Single by Blind Willie Johnson
- Released: 1930
- Recorded: Atlanta, Georgia, April 20, 1930
- Genre: Gospel blues
- Length: 3:13
- Label: Columbia
- Songwriter(s): Unknown

= Soul of a Man (song) =

Song first recorded by Blind Willie Johnson in 1930

"(The) Soul of a Man" is a gospel blues song recorded by Blind Willie Johnson in 1930. As with most of Johnson's songs, it deals with a spiritual theme within a blues musical framework.
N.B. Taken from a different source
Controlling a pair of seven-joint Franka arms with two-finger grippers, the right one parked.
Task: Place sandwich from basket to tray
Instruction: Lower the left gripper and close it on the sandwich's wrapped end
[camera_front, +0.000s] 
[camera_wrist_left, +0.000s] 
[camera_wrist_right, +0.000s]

Accompanying Johnson (vocal and guitar) is Willie B. Harris, sometimes identified as his first wife, who sang harmony on the refrain:

Well won't somebody tell me
Answer if you can!
I want somebody to tell me
Just what is the soul of a man?

The song was released during the Depression "when the mood of the country had darkened" and in 1930, Johnson's records, with their religious themes, were "selling almost twice as many copies as Bessie Smith, and three and four times as many as most of the country blues artists".

"The Soul of a Man" was the second to the last of Blind Willie Johnson's singles. The song is included on several Johnson compilation albums, such as The Complete Blind Willie Johnson (1993) and The Soul of a Man (2003). "Soul of a Man" has been recorded by various artists, usually with variations in the musical accompaniment.